You may not have to deal with those issues at all, but it's good to let Finn know that he's #1 pooch.


----------



## Love my lab (Dec 9, 2010)

good advice ^^....i just recently added a pup and my 2 yr old before he came in was obviously the complete center of our attention and as you all know adding a pup is like adding an infant into your life so you have no choice but to spend more time on the new addition. I was worried about Reahven being jealous too, but we are making sure she still gets her 1 on 1 time and the transition is not as bad as I thought it would be.....for the dog that is.
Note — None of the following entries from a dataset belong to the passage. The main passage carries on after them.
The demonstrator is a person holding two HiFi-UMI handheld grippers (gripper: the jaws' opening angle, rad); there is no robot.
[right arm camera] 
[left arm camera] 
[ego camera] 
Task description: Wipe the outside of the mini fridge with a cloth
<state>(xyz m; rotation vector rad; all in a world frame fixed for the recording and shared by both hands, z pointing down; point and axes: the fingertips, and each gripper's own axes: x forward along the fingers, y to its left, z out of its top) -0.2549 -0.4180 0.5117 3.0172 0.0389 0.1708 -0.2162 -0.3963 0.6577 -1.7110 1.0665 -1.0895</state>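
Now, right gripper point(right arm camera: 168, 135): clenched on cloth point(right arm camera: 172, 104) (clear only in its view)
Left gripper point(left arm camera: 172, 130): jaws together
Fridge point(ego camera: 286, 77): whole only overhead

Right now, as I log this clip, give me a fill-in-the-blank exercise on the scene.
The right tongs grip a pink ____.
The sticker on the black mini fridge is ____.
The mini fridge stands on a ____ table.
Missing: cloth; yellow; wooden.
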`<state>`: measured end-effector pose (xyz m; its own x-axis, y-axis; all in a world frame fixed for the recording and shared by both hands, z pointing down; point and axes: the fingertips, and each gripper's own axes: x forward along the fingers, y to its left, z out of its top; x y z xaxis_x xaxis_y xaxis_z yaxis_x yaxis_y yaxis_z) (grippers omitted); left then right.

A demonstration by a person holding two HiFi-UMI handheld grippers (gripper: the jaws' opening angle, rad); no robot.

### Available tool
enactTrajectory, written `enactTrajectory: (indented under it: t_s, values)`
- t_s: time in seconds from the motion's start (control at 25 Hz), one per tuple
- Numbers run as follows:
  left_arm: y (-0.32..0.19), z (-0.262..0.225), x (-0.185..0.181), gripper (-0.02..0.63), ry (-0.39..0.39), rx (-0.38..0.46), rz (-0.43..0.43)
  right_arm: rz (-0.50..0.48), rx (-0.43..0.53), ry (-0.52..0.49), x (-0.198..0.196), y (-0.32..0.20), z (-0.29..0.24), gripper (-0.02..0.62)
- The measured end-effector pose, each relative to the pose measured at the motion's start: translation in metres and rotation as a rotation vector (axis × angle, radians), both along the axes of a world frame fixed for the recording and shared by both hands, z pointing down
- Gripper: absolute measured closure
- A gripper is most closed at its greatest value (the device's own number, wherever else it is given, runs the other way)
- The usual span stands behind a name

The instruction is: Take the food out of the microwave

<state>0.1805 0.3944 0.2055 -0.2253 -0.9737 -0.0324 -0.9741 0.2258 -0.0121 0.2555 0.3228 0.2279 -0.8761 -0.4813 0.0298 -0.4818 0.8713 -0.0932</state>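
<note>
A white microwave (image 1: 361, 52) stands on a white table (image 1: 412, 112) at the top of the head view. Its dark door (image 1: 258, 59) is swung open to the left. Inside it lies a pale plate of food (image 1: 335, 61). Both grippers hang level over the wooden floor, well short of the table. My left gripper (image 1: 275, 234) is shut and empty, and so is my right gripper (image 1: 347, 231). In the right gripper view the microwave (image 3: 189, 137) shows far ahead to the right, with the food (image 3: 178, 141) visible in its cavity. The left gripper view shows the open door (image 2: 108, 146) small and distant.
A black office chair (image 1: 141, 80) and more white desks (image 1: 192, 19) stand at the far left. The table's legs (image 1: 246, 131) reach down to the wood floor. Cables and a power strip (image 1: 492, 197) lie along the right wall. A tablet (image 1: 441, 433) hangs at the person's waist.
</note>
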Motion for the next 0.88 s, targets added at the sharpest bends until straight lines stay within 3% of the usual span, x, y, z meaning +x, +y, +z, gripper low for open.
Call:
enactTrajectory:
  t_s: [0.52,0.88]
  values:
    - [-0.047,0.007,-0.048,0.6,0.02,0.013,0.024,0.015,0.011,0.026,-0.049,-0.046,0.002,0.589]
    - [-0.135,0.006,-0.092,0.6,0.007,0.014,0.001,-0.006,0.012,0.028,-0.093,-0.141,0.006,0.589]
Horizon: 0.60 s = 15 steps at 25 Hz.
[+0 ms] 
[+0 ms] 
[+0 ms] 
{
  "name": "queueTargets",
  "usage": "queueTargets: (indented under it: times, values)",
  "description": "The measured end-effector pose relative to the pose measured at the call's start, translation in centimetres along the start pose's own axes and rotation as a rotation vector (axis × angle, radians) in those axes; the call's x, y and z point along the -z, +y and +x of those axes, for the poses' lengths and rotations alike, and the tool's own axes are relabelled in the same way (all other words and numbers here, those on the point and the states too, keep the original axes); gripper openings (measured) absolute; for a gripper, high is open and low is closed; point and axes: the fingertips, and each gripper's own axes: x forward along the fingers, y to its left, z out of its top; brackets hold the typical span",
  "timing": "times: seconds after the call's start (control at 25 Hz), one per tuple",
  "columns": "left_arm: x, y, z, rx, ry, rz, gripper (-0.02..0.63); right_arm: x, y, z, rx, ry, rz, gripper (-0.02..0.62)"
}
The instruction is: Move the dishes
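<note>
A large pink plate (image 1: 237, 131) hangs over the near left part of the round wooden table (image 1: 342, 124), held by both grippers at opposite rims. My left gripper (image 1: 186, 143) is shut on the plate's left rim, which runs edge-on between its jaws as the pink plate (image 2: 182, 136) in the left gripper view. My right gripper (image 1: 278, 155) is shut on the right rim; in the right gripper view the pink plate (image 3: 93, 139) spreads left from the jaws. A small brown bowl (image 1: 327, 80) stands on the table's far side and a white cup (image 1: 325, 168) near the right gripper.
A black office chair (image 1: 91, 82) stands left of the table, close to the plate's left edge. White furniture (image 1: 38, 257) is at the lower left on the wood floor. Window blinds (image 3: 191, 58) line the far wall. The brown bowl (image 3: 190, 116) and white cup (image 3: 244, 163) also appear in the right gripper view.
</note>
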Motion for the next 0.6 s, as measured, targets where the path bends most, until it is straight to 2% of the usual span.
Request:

The first week or so was rough on me getting used to haveing 2 vs 1. Things for me are getting easier and if you decide to make the addition it will take time for both you and the dogs, but once they get used to living together it will be good for everyone involved. Good luck


----------



## bett (Mar 15, 2012)

introduce then on "neutral " turf. i added my second, after i adopted rex at 2 1/2 6 months later and now 8 yrs later added a third with not a growl, or nip or anything.
like they were always together.


----------



## Donna Little (May 31, 2011)

I've had multiple dogs for so long that I barely give it a second thought when I bring someone new home. It's usually with the assumption that they'll get adopted out but on occasion there's that "special" one that stays.
It is probably a bit different with larger dogs because fights would be harder to break up if that happened but when I bring a new dog home we go out in the backyard, I put them down, my pack comes in for a sniff and I let them do things their way. There is the occasional growl, Bailey usually gives a warning snap if someone tries to be too forward right away, a couple are totally uninterested in meeting anyone, Nat tries to dominate the new guy but then wants to play, and then everyone goes back to doing what they were doing. No big deal.
IslandPaws handled her new pup's intro differently than I do but that probably worked well for her because she has fewer dogs and every situation and dog is different. You'll just need to go with your gut. Because there are 10 dogs here I always let my guys figure out who wants to be the top dog or dogs. They have always had good instincts apparently on what works for them to keep the peace and coexist nicely.
For instance I have an extremely submissive Min Pin that's been with me for 11 yrs. If I brought a dominant dog into my home and tried to insist that Bri be the dominant dog over the new one just because she'd been here longer I'd create a problem. Bri doesn't want to be the top dog and would be confused and uncomfortable if I tried to change her position in the pack. She will submit and roll on her back to a 4 week old puppy. Not leader material....
I think adding a second dog is always hardest because you're going from one that's been the total center of attention to having to share. After that adding more is way easier. Best thing you can do I think is intro somewhere neutral and if that goes well, when you bring them into your house don't stress over it. Just be watchful but calm. If Finn is good with other dogs and this new guys is too, I think it would be great for your dog to have a companion. Unless they're fighting I'd let them decide how they want their pecking order to be. It will change some things but probably all for the better. Good luck in your decision and I hope it all works out!


----------



## Kat (Jul 12, 2011)

My friend got a second puppy for her first puppy about two months after bringing the first puppy home. First puppy was really shy and timid towards other dogs and didnt even use her nose to sniff them or anything. After getting second puppy, they bonded within a few days, and now she is a completely different puppy. She is no longer shy or timid, and is very social with any dog they encounter on their walks. As long as you find the right balance, I think a second dog would be great. I have been trying to talk my mom into letting me get a second one too :tongue:


----------



## twoisplenty (Nov 12, 2008)

I dont pay to much attention to bringing another dog into our home. Dogs adjust, its ppl who seem to have issues that the dogs sense and thats when the behavioural issues start. If you act like it isnt a big deal, your dog will also respond the same way.


----------



## GoingPostal (Sep 5, 2011)

If he gets jealous when you give attention to other dogs and is very attached to you he might not be a huge fan of another dog but depends on how the other dog is too. Dogs can be depressed and he could start guarding you. It really depends on the personality, I think all of my dogs would much prefer to be an only but mine is not a very dog social breed also. Can you take the other dog for a "test drive"?


----------



## Dude and Bucks Mamma (May 14, 2011)

I was in a similar situation last year with my sensitive smooth collie boy. We wanted to bring home a puppy and, while we didn't give a rat's @$$ about how he felt about the idea we did wonder how the two would interact. 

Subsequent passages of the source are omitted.